The United Arab Emirates announced on Saturday a major overhaul of the country’s Islamic personal laws, allowing unmarried couples to cohabitate and loosening alcohol restrictions.

The Gulf country also sought to criminalise so-called “honour killings”, a widely criticised tribal custom in which a male relative may evade prosecution for assaulting a woman seen as dishonouring a family.

The government said the legal reforms were part of efforts to improve legislation and the investment climate in the country, as well as to consolidate “tolerance principles”.

“I could not be happier for these new laws that are progressive and proactive,” said Emirati film-maker Abdallah Al Kaabi, whose art has tackled taboo topics such as homosexual love and gender identity. 2020 has been a tough and transformative year for the UAE.”

The broadening of personal freedoms reflects the changing profile of a country that has sought to bill itself as a skyscraper-studded destination for Western tourists, fortune-seekers and businesses despite its legal system based on a hardline interpretation of Islamic law.

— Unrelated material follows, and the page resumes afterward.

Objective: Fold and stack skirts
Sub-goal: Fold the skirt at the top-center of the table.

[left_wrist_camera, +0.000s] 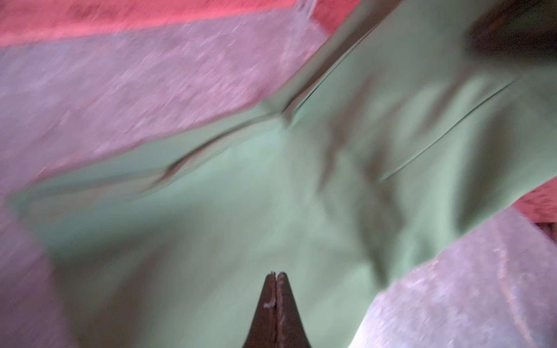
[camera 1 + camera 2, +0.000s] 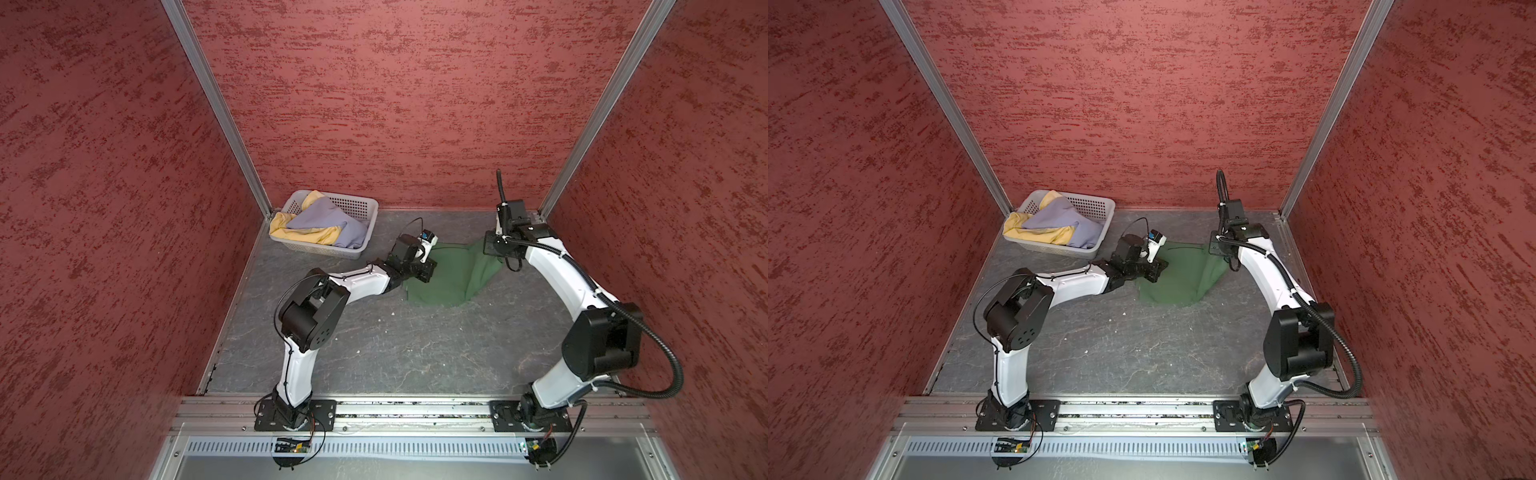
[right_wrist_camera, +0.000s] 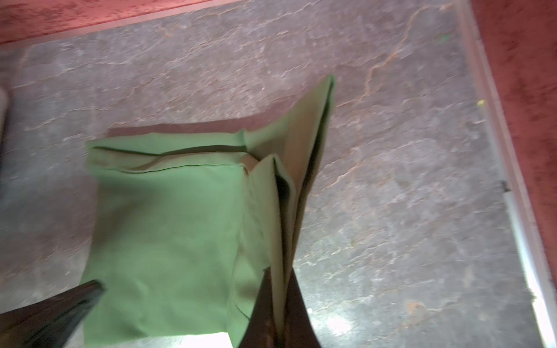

The changes also reflect the efforts of the Emirates’ rulers to keep pace with a rapidly changing society at home.

The announcement also follows an historic US-brokered deal to normalise relations between the UAE and Israel, which is expected to bring an influx of Israeli tourists and investment.

Bahrain and Sudan followed suit in formally establishing diplomatic ties with Israel in US-brokered deals reached over the past couple of months.